Guest Blog: Jessie Ann Foley on Chicago: The City That Gives

Jessie Ann Foley is a teacher and writer whose first novel, The Carnival at Bray, was the recipient of a Kirkus starred review and the Sheehan Prize in Young Adult fiction. It was also selected as a 2015 Michael L. Printz Award Honor Book, and as a finalist for the 2015 William C. Morris YA Debut Award. She holds an MFA in Fiction Writing from Columbia College, and her work has appeared in Salon.com, The Madison Review, Midwestern Gothic, McSweeney’s, the Chicago Reader, Writer’s Digest, Hypertext, xoJane.com,Sixfold, Great Lakes Cultural Review and other magazines. She lives with her husband and children in her native Chicago, where she is at work on a second novel.

Chicago: The City That Gives by Jessie Ann Foley

On the Fourth of July, 2014, after the sun went down and the pyromaniacs of the neighborhood had gathered in the alleys to launch their illegal fireworks, my husband and I walked to our local bar for a drink. It was a hot night, the air hazy with sulfur and humidity, though maybe it was just me who felt hazy, having not quite adjusted to the total life-change of motherhood, of sleeplessness, of the tidal wave of anxious, consuming love that my six-week-old daughter had created in me.

My in-laws were babysitting, and this was one of our first nights out without her. Her: we rarely called the baby by her actual name; that kind of specificity was unnecessary. Like God, she was so encompassing in the world of our house that she needed no other description or designation. And it did feel, in fact, like our house had become the world, a small, isolated planet containing nothing but a spit up-stained couch, a wheezing breast pump, and a television that we never watched but also never turned off. At the center of this world was a seven pound human with a wise little face and a swirl of soft fuzz across the crown of her head, who had lately taken to waving her arms with frantic joy for no reason at all.
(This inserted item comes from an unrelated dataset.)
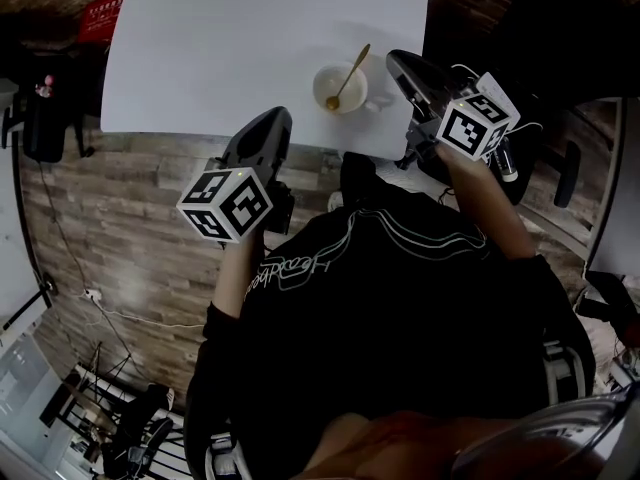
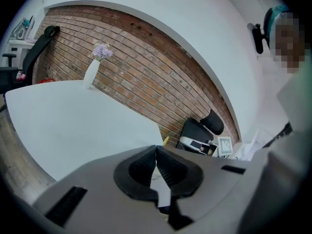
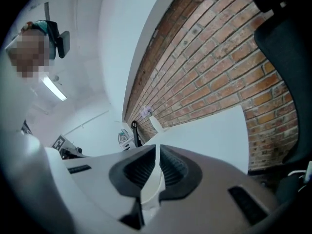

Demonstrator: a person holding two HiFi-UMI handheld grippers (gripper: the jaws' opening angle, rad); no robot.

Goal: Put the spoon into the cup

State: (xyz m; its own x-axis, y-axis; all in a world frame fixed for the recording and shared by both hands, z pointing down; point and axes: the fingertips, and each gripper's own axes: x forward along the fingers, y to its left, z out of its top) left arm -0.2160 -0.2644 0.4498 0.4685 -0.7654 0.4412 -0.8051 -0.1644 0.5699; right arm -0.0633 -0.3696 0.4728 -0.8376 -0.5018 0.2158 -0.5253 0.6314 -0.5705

I’d never experienced a kind of love quite like this; still, as we shut the front door and headed out in the night, my husband and I high-fived each other like giddy high school kids who had successfully snuck out of the house. When we sat down at the counter and ordered our drinks, we got to talking to the bartender. Like all new parents, we gushed about our daughter and insisted she look at several of the 800 pictures we’d taken of her.

“It’s the best thing that will ever happen to you,” the bartender said, peering at my phone screen over her reading glasses. “Children give you such happiness. But you can kiss your freedom goodbye.”

She certainly wasn’t the first person to say this to us. Throughout my first pregnancy, I met a chorus of well-meaning advice, saying essentially the same thing: you lose your freedom, but it’s worth it. And now here we were, free to have a drink and an uninterrupted adult conversation for the first time in a long time, and what were we doing? Whipping out our phones and scrolling through pictures of our baby, cooing and awing more than actually conversing. Parenthood had invaded our hearts, and never again would we be able to walk down to the Friendly Tavern and drink there all night without consequence or guilt. Spontaneity, and the romance inherent in that, was gone from our lives. We would never be out again in quite the same way. The feeling was both frightening and wonderful.

In George Saunders' famous commencement speech to graduates of Syracuse University, he told the audience, “as you get older, your self will diminish and you will grow in love. YOU will gradually be replaced by LOVE. If you have kids, that will be a huge moment in your process of self-diminishment. You really won’t care what happens to YOU, as long as they benefit.” This self-diminishment is one of the greatest gifts our children give us. Having a child uncomplicates you. It unclutters your dreams. It used to be that in my prayers, and on birthday candles, fallen eyelashes, water fountains dotted with pennies, and stars, I would wish for various things for myself: a new job, a successful writing career, love. Now, all I ever wish for is that my two daughters have health and happiness.

We could have stayed for another drink that night—my in-laws were staying with us—but we didn’t. We didn’t know how to want to stay out all night anymore. And hours after we got home, while I lay with our daughter in the darkness and the clutter and the glow of Law and Order: Criminal Intent, wondering if I would ever get a full night’s sleep again, she looked up and smiled at me for the very first time.